PROBLEM DETAILS: Which lines run from the line with "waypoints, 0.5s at" through the line with "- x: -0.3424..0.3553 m" in the entries below? Print them exactly, both ends included, and nothing more.

______

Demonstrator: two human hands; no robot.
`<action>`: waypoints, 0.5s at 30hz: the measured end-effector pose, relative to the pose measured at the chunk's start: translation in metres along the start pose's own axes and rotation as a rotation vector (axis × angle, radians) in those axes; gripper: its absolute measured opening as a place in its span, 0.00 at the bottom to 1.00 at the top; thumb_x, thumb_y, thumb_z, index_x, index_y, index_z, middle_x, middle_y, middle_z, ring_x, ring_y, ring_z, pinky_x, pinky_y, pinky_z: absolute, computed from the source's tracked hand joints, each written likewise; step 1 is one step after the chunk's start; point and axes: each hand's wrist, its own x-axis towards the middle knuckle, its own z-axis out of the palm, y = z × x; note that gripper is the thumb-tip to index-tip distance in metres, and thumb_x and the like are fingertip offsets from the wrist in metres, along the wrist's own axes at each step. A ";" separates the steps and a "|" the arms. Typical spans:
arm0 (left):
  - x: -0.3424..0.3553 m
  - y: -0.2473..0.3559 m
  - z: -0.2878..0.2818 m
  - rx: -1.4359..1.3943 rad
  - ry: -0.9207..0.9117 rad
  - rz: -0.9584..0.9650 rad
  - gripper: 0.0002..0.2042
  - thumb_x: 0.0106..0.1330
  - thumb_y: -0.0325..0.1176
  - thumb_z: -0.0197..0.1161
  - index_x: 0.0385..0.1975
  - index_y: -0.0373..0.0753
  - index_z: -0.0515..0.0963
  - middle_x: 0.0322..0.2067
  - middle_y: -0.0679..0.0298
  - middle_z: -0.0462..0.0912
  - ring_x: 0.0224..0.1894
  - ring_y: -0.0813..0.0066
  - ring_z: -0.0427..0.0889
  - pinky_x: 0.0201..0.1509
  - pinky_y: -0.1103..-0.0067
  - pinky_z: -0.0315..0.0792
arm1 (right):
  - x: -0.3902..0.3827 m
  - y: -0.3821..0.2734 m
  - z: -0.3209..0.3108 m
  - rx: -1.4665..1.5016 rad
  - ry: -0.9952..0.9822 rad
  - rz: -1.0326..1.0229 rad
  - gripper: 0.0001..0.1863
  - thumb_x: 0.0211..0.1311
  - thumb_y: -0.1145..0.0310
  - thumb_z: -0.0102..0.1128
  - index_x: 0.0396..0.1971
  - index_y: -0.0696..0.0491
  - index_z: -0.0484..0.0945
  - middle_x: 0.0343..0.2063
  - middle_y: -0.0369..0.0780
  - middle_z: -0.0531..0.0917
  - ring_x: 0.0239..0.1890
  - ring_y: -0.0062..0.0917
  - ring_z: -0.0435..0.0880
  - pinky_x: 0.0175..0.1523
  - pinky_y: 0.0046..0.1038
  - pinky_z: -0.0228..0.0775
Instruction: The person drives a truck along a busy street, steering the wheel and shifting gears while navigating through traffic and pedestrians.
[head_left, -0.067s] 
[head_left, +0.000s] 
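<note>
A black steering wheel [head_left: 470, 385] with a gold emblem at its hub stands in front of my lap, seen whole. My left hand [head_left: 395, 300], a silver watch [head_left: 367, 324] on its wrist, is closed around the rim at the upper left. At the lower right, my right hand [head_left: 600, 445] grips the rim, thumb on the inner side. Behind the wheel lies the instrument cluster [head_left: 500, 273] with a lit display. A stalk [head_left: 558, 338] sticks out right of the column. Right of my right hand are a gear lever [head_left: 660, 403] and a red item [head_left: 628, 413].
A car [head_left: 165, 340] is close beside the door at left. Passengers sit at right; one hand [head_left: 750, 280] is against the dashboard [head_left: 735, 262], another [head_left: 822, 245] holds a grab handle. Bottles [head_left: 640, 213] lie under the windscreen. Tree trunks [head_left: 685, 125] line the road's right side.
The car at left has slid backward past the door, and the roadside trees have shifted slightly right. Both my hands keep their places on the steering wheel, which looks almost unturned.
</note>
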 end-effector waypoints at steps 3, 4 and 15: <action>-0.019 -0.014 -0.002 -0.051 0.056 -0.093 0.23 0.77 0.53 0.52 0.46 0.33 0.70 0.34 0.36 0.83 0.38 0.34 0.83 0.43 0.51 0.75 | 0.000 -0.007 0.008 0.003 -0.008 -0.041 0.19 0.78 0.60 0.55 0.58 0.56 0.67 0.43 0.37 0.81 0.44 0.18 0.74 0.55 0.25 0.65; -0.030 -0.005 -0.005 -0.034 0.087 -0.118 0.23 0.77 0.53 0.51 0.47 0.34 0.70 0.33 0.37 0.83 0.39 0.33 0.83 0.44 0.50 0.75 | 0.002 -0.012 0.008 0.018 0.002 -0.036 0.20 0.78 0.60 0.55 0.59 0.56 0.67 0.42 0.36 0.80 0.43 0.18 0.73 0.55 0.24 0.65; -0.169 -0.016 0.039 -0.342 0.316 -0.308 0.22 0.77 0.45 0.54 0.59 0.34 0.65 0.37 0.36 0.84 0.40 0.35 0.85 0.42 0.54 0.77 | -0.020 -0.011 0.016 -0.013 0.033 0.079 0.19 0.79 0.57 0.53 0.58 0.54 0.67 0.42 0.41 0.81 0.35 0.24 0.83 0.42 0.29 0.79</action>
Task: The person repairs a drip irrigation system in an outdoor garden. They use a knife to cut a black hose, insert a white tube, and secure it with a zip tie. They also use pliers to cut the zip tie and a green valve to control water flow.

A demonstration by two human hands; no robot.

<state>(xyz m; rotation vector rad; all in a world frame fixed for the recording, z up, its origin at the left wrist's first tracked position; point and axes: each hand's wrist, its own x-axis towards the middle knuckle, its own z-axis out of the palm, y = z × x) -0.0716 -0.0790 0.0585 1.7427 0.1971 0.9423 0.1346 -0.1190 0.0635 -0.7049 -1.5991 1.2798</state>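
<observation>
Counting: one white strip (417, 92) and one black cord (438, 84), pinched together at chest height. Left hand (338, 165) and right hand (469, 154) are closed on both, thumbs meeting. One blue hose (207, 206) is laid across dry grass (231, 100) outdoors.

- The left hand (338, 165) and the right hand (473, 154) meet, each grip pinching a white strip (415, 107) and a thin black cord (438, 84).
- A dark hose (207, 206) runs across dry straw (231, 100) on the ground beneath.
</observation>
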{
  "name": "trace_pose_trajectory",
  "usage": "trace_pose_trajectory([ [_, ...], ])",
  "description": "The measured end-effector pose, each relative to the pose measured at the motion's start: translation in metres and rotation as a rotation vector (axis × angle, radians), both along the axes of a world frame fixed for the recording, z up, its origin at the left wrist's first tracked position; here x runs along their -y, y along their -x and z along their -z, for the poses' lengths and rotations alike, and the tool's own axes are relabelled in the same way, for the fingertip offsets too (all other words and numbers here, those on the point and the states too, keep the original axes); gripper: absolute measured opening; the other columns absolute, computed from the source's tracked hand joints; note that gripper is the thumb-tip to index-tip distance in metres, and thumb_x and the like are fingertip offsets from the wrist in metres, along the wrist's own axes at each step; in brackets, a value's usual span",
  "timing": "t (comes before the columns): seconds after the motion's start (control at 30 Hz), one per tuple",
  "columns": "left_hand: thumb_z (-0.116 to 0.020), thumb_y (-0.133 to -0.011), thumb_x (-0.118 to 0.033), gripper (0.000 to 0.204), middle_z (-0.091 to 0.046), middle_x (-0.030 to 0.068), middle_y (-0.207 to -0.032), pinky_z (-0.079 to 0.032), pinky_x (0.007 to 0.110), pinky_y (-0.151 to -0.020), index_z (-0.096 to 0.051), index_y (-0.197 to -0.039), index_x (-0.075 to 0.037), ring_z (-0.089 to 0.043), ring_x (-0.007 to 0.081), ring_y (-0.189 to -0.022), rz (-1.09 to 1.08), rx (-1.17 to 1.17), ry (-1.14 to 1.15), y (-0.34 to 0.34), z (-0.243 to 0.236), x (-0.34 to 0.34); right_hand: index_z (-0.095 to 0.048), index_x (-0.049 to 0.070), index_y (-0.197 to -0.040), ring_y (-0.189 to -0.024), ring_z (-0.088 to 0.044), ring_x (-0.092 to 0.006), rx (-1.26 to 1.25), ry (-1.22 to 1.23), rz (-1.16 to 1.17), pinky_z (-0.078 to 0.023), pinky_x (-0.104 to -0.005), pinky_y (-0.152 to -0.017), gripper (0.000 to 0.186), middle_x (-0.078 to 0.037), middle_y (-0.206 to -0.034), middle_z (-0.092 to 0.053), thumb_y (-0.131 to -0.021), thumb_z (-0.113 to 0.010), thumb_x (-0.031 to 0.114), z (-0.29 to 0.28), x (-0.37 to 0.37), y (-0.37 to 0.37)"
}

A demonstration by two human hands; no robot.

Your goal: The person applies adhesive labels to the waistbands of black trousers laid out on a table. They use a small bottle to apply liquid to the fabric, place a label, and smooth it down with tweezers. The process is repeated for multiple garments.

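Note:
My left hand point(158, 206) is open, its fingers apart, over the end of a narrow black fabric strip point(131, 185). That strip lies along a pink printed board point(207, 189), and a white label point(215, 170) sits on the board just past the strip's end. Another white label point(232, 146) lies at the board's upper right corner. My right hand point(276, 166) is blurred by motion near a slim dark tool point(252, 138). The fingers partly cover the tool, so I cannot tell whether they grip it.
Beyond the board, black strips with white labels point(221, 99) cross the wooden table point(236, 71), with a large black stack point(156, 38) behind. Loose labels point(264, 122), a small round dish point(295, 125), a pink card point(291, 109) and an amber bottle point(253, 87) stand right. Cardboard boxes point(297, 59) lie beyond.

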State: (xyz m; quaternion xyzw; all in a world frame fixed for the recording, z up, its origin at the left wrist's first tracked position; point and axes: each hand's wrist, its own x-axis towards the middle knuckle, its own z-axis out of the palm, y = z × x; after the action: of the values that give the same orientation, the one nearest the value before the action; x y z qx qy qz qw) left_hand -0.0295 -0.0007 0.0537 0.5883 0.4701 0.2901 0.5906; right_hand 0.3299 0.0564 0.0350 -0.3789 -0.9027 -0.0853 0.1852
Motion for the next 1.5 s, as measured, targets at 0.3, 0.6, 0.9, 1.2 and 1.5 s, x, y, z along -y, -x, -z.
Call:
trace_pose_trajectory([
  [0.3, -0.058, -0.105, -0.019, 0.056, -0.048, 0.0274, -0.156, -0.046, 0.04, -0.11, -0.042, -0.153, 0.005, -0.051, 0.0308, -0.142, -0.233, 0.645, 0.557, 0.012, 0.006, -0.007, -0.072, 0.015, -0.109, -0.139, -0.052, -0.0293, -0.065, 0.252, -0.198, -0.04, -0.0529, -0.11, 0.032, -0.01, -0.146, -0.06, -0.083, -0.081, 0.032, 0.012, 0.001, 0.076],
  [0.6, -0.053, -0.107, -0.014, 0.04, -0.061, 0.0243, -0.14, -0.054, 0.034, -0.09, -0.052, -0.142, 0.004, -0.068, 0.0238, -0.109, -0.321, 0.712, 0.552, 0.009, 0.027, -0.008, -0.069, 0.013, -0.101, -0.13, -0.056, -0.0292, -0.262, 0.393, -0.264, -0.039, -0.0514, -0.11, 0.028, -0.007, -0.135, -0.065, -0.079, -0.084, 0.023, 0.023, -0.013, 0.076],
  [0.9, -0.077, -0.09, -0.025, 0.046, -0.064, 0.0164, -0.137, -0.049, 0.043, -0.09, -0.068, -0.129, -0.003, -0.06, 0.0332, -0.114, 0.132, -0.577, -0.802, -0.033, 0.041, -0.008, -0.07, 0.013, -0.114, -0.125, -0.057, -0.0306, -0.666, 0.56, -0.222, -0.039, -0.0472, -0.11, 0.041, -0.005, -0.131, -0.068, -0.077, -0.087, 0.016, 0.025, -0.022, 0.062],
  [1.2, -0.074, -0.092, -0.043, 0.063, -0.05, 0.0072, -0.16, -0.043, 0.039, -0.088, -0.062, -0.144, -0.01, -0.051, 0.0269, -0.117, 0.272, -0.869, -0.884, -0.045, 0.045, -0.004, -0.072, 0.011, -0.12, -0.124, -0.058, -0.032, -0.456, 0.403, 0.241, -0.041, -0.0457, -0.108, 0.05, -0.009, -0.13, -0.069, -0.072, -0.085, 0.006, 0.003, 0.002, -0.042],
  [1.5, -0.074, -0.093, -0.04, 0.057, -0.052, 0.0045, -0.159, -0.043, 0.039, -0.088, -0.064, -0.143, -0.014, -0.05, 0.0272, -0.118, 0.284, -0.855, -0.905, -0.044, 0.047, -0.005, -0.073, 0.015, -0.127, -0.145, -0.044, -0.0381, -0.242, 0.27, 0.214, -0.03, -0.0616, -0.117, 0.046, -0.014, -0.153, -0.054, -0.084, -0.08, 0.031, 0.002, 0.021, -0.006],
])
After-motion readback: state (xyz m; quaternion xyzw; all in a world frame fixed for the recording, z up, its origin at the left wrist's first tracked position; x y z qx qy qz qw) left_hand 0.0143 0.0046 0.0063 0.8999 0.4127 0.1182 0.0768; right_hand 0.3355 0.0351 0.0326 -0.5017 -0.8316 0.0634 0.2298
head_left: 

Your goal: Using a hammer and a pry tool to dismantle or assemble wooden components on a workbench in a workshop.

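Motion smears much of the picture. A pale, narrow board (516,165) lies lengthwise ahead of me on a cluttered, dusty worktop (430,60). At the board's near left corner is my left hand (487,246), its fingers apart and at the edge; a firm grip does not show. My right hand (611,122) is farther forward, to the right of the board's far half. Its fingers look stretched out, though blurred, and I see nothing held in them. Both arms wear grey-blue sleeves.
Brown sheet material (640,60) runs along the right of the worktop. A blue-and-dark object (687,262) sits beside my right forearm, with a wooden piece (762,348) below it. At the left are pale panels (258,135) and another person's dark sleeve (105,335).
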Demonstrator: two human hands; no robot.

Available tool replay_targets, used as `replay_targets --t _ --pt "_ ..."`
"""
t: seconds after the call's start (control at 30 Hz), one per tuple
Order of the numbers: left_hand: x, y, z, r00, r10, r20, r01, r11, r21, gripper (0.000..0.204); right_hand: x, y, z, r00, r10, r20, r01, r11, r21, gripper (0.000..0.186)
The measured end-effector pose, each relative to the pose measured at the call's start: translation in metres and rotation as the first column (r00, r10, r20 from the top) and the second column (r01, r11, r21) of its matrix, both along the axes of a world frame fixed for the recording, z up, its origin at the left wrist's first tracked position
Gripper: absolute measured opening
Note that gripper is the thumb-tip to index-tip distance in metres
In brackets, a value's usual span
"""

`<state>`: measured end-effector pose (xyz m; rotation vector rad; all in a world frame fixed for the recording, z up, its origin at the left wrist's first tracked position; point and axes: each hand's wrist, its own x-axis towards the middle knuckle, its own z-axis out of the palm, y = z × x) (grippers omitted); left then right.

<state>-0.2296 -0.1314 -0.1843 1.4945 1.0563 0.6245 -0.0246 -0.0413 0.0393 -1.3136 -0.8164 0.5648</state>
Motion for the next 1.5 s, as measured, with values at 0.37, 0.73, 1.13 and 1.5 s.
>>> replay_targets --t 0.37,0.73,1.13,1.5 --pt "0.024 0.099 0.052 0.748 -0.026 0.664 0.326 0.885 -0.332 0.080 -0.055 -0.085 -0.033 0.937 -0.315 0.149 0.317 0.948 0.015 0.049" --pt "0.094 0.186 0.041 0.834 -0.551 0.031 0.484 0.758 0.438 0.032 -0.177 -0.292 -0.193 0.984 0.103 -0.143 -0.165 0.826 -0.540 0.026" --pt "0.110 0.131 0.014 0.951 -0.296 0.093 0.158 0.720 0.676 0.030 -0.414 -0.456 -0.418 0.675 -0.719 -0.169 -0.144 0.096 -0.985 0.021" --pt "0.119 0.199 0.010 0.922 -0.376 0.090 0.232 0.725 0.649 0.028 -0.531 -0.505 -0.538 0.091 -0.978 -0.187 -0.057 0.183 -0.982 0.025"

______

SOLUTION TO THE EXERCISE:
`<action>`: waypoints, 0.5s at 30hz: the measured end-effector pose, relative to the pose measured at the chunk's start: translation in metres along the start pose's own axes and rotation as a rotation vector (axis × angle, radians) in those axes; gripper: its absolute measured opening as a place in its span, 0.00 at the bottom to 1.00 at the top; thumb_x, thumb_y, thumb_z, index_x, index_y, index_z, middle_x, middle_y, middle_z, ring_x, ring_y, ring_z, pinky_x, pinky_y, pinky_z: absolute, computed from the source's tracked hand joints, each written likewise; step 1 is one step after the chunk's start; point and axes: each hand's wrist, its own x-axis towards the middle knuckle, its own z-axis out of the palm, y = z × x; note that gripper is the thumb-tip to index-tip distance in metres, and thumb_x and the like are fingertip offsets from the wrist in metres, along the wrist's own axes at each step. A ";" separates the steps and a "|" the arms. Typical spans:
arm0 (left):
  - x: -0.3424..0.3553 m

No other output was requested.